┌─ DATASET
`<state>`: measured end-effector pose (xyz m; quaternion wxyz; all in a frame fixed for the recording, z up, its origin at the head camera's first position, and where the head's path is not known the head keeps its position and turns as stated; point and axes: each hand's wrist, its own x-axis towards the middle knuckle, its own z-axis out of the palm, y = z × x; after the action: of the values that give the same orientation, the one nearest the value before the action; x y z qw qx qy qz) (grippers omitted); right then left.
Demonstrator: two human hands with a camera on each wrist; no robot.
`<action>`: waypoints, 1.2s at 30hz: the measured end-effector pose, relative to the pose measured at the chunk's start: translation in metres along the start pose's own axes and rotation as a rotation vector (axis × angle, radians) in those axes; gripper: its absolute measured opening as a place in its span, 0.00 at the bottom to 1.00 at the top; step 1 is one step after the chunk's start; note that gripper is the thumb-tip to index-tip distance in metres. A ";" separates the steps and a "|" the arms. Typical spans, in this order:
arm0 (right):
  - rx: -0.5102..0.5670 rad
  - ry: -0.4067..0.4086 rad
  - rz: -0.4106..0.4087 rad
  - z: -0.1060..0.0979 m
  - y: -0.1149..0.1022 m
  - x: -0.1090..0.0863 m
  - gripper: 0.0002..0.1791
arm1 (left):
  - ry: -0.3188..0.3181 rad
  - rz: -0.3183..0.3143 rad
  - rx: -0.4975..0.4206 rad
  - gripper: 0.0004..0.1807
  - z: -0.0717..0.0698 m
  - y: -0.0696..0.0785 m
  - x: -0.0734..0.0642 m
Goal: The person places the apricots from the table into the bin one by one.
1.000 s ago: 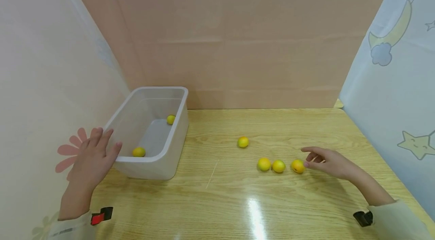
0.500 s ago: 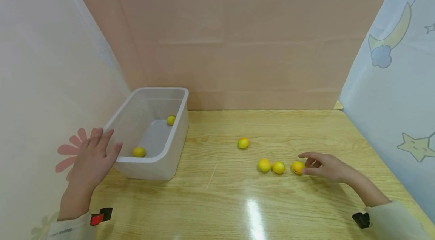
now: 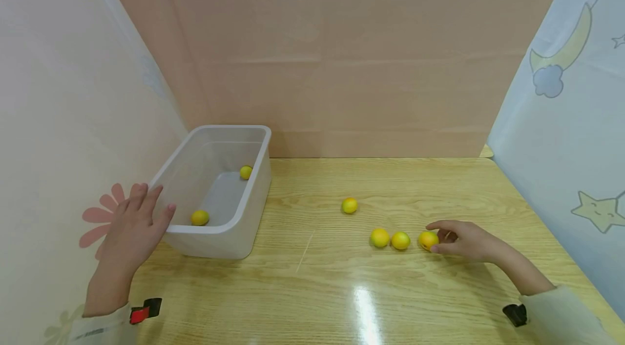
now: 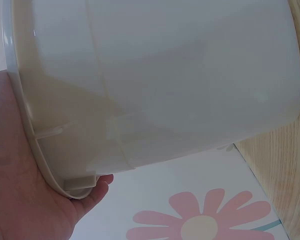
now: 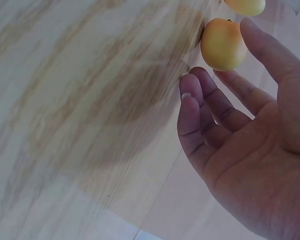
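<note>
My left hand (image 3: 129, 225) holds the near left corner of a white plastic bin (image 3: 257, 193). In the left wrist view, its fingers (image 4: 91, 201) bend past the bin's rim (image 4: 31, 122) against the outside. At the right of the table, my right hand (image 3: 466, 242) has thumb and index finger around a small round yellow-orange fruit (image 3: 427, 240). In the right wrist view the thumb tip meets one side of this fruit (image 5: 221, 46), and the other fingers (image 5: 190, 117) are bent beside it. The fruit sits on the table, the rightmost in a row.
Two more such fruits lie left of it, a greenish-yellow fruit (image 3: 400, 240) and a yellow fruit (image 3: 380, 237). Farther back is a single fruit (image 3: 349, 205). Inside the bin lie a near fruit (image 3: 199, 218) and a far fruit (image 3: 246, 172). Cloth walls enclose the wooden table (image 3: 312, 291).
My right hand has moved slightly left and down, bringing thumb and index finger around the rightmost fruit. My left hand and the bin have stayed in place.
</note>
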<state>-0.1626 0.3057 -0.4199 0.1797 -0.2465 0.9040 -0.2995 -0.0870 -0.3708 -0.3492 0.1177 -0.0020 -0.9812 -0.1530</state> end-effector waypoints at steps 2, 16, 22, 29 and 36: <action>0.001 -0.003 0.002 0.001 0.000 0.000 0.33 | 0.003 0.002 -0.004 0.38 -0.001 0.000 0.000; -0.026 0.004 -0.042 0.002 0.000 0.002 0.33 | 0.009 0.004 -0.009 0.38 -0.001 0.002 -0.002; -0.062 0.015 -0.038 0.001 -0.001 0.002 0.31 | 0.008 0.004 -0.010 0.38 -0.001 0.003 -0.001; -0.092 0.039 -0.033 0.001 -0.002 0.001 0.29 | 0.011 -0.001 -0.006 0.38 -0.001 0.003 -0.001; -0.097 0.041 -0.050 0.001 -0.003 0.002 0.29 | 0.012 0.006 -0.008 0.38 -0.001 0.002 0.000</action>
<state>-0.1631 0.3023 -0.4191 0.1413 -0.2712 0.9145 -0.2648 -0.0861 -0.3689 -0.3474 0.1239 -0.0045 -0.9798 -0.1566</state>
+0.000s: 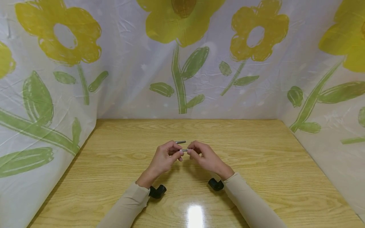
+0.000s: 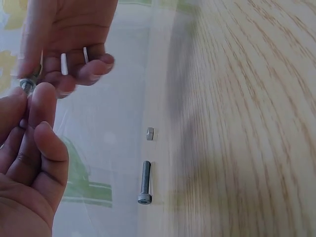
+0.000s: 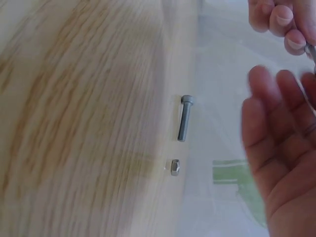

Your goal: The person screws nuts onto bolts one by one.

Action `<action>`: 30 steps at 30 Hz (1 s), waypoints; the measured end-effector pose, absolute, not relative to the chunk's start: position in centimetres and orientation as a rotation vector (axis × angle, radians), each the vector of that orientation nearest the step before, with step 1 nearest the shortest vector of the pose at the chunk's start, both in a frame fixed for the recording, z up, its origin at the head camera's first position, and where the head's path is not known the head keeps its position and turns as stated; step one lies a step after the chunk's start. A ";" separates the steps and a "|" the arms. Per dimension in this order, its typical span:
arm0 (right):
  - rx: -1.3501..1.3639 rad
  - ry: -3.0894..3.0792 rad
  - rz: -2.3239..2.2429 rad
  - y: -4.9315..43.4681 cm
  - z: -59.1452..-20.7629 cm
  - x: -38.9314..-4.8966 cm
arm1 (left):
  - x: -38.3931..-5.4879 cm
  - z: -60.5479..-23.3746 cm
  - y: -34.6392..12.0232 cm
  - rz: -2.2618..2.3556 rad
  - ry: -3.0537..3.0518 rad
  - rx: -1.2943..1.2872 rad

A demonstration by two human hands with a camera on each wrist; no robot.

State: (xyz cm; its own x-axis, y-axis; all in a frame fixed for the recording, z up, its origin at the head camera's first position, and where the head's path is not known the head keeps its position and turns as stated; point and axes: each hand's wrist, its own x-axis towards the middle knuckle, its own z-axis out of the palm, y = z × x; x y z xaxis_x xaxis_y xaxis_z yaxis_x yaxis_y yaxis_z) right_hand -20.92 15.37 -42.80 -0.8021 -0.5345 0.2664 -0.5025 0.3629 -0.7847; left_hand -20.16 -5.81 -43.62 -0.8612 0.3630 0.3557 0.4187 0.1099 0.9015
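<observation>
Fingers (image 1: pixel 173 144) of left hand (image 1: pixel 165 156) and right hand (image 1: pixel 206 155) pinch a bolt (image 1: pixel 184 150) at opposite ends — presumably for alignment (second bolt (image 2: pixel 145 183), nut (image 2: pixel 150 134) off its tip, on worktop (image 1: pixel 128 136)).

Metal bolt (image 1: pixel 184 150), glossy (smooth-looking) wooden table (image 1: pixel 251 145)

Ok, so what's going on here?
A person's left hand and right hand pinch opposite ends of a silver metal bolt above a yellowish wooden table. Its ends are partly hidden, so I can't tell whether anything is threaded on. A grey metal socket-head bolt and a small silver hexagonal nut lie apart on the table, untouched.
</observation>
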 end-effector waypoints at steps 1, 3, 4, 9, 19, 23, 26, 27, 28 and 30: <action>-0.978 2.568 -1.451 15.4 -42.8 -21.0 | -20.2 -43.6 -5.8 -1.892 -2.303 -0.821; -0.965 2.567 -1.445 15.4 -42.9 -21.0 | -20.2 -43.7 -5.7 -1.889 -2.300 -0.828; -0.951 2.572 -1.439 15.4 -42.9 -21.0 | -20.2 -43.7 -5.7 -1.887 -2.301 -0.830; -0.886 2.590 -1.453 15.4 -42.9 -20.9 | -20.1 -43.6 -5.7 -1.897 -2.334 -0.783; -0.965 2.609 -1.413 15.5 -42.9 -21.1 | -18.7 -41.0 -5.5 -1.857 -2.374 -0.792; -0.912 2.611 -1.416 15.5 -42.8 -21.0 | -18.2 -40.2 -5.5 -1.874 -2.367 -0.798; -0.905 2.585 -1.461 15.5 -42.6 -20.9 | -18.2 -40.3 -5.5 -1.879 -2.358 -0.790; -0.913 2.577 -1.471 15.5 -42.6 -20.9 | -18.3 -40.3 -5.5 -1.881 -2.358 -0.791; -0.926 2.570 -1.479 15.4 -42.5 -20.9 | -18.3 -40.3 -5.5 -1.878 -2.361 -0.792; -0.959 2.576 -1.467 15.4 -42.6 -20.9 | -18.3 -40.4 -5.6 -1.865 -2.367 -0.800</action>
State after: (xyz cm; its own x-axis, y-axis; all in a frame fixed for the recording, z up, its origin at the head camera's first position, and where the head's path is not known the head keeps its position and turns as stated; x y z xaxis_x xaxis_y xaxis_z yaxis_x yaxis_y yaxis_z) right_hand -20.93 15.45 -42.60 -0.8103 -0.5208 0.2687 -0.4967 0.3671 -0.7864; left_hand -18.33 -5.57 -40.44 -0.8681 0.3755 0.3246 0.4034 0.1527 0.9022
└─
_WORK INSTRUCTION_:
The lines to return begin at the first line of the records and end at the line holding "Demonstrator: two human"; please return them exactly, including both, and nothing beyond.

_SOLUTION TO THIS EXERCISE_:
`<state>`: measured end-effector pose (xyz m; quaternion wxyz; all in a frame fixed for the recording, z up, its origin at the head camera's first position, and where the head's path is not known the head keeps its position and turns as stated; point and axes: each hand's wrist, its own x-axis towards the middle knuckle, its own z-axis out of the palm, y = z × x; after the action: of the values that give the same orientation, the one nearest the value before the action; x y z qw qx qy qz) (grippers omitted); right then left.
Demonstrator: two human hands with a camera on each wrist; no robot.

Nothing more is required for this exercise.